Journal of the IEST ◽

10.17764/jiet.46.1.k8r243r02m3w5547 ◽

2003 ◽

Vol 46 (1) ◽

pp. 85-97 ◽

Cited By ~ 8

Author(s):

Stanley Sommer ◽

Irving Stowers ◽

David Van Doren

Keyword(s):

Inertial Confinement Fusion ◽

Lawrence Livermore National Laboratory ◽

National Laboratory ◽

Inertial Confinement ◽

National Ignition Facility ◽

Optical Components ◽

Stewardship Program ◽

Utility Systems ◽

Class 1 ◽

Laser Induced Damage

When the stadium-size National Ignition Facility (NIF) is fully operational at the Lawrence Livermore National Laboratory (LLNL), its 192 laser beams will deliver 1.8 megajoules (500 terawatts) of energy onto a target to create extremely high temperatures and pressures for inertial confinement fusion research as part of the Stockpile Stewardship Program.

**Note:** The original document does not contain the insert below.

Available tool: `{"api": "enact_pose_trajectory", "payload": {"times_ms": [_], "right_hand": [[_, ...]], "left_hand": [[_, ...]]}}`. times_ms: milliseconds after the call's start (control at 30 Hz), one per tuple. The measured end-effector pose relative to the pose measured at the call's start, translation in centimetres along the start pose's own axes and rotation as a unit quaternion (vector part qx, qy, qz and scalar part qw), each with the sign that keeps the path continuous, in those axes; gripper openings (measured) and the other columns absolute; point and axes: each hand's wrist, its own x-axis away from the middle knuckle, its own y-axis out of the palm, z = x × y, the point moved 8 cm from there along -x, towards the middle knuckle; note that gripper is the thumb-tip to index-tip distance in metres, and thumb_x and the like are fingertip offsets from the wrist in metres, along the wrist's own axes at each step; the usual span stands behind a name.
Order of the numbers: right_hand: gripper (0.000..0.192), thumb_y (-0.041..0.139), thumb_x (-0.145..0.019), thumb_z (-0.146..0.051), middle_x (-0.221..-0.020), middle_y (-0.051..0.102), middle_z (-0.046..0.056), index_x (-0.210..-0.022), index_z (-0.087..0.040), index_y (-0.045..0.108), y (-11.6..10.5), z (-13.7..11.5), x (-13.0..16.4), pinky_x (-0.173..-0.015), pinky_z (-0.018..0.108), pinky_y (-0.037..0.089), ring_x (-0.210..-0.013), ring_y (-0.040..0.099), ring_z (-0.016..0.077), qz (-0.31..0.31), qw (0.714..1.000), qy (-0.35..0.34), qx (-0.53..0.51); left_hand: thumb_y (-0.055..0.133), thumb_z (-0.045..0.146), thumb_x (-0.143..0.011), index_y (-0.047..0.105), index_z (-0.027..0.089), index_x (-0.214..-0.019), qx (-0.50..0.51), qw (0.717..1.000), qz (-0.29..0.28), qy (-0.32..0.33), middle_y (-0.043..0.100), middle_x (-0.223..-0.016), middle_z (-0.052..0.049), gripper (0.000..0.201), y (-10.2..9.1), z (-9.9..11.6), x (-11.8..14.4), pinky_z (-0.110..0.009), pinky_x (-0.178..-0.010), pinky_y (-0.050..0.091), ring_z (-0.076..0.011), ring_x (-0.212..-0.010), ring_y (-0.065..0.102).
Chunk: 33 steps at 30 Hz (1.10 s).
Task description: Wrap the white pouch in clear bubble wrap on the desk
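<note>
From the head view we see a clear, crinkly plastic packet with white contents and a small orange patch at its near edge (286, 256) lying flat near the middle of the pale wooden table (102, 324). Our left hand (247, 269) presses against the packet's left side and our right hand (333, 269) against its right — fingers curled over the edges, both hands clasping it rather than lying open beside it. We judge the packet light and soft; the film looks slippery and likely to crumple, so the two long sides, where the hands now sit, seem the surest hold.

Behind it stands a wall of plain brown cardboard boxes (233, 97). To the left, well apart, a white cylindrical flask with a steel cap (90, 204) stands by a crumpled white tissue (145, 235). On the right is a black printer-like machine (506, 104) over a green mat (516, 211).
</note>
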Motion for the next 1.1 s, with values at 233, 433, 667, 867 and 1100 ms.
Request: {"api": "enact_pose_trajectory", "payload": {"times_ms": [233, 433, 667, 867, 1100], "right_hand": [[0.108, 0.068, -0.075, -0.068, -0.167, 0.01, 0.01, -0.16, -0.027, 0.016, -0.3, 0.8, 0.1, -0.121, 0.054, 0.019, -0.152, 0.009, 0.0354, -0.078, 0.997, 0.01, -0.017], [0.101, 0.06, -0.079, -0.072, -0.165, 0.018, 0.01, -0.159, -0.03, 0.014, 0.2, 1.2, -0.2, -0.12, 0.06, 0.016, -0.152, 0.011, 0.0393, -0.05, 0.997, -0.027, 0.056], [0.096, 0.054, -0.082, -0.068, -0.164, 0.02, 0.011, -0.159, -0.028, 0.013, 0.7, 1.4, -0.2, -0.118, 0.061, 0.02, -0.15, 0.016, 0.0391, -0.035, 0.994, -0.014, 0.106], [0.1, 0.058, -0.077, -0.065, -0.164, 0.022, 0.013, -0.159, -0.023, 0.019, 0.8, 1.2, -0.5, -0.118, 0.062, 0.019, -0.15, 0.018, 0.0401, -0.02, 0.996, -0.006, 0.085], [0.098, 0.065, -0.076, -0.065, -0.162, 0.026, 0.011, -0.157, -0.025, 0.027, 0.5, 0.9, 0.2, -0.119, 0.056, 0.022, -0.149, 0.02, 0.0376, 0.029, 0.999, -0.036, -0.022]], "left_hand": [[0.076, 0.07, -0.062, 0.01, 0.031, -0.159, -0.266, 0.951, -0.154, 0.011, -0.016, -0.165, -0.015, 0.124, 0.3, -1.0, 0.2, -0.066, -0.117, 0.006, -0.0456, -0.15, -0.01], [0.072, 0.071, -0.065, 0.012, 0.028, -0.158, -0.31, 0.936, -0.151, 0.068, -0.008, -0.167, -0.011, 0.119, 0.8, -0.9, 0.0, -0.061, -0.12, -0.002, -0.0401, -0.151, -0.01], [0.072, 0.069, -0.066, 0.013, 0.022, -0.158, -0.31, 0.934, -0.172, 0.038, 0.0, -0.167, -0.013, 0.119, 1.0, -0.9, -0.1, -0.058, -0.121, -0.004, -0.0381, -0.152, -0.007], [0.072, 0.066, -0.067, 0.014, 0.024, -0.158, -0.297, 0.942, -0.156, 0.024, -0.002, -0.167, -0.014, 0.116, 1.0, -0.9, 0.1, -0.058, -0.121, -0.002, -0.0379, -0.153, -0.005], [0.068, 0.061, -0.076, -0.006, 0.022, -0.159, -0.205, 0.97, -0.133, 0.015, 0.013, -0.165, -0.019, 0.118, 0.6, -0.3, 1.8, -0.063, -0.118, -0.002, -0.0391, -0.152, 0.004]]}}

Due to the performance threshold and requirements of the NIF optical components, the optics and their surrounding beampath as well as the supporting utility systems must be fabricated, cleaned, assembled, and commissioned for precision cleanliness. This paper will provide an overview of the NIF cleanliness requirements, the Clean Construction Protocol (CCP) specifications for the beampath and clean utilities, and techniques for verifying the CCP specifications. The NIF cleanliness requirements define limits for molecular and particulate contamination. The goal of these limits is to prevent contamination of optical components. To prevent laser-induced damage and poor laser quality in the optical components, requirements for cleaning, assembly, installation, and commissioning in terms of particle and nonvolatile residue (NVR) levels are defined. The airborne cleanliness requirements in the interior of the beampath are Class 1 (ISO Class 3) particulate levels and a few parts-per-billion (ppb) airborne molecular contamination (AMC) (SEMI F21-95 MC-1,000). To achieve the cleanliness requirements for the beampath interior, a graded CCP approach is used as the NIF beampath and utilities are being constructed by a partnership between LLNL and the construction contractor, Jacobs Facilities Inc. (JFI) in a stadium-size Class 100,000 (ISO Class 8) building. Installation of the beampath components utilizes localized mini-environments of Class 100 (ISO Class 5) or better, with budgets of cleanliness exposure or "class-hours" for each clean connection. Garment, equipment, and operational considerations are evaluated with process verification. Verification of the beampath and utility cleanliness is performed with cleanliness exposure monitoring, evaluating particulates with "swipes" and the LLNL-developed Precision Cleanliness Verification System (PCVS), and measuring nonvolatile residues (NVRs) and AMCs with analytical chemistry techniques. Cleanliness verification results demonstrate that the CCP specifications are achieving the NIF cleanliness requirements for the beampath and clean utilities.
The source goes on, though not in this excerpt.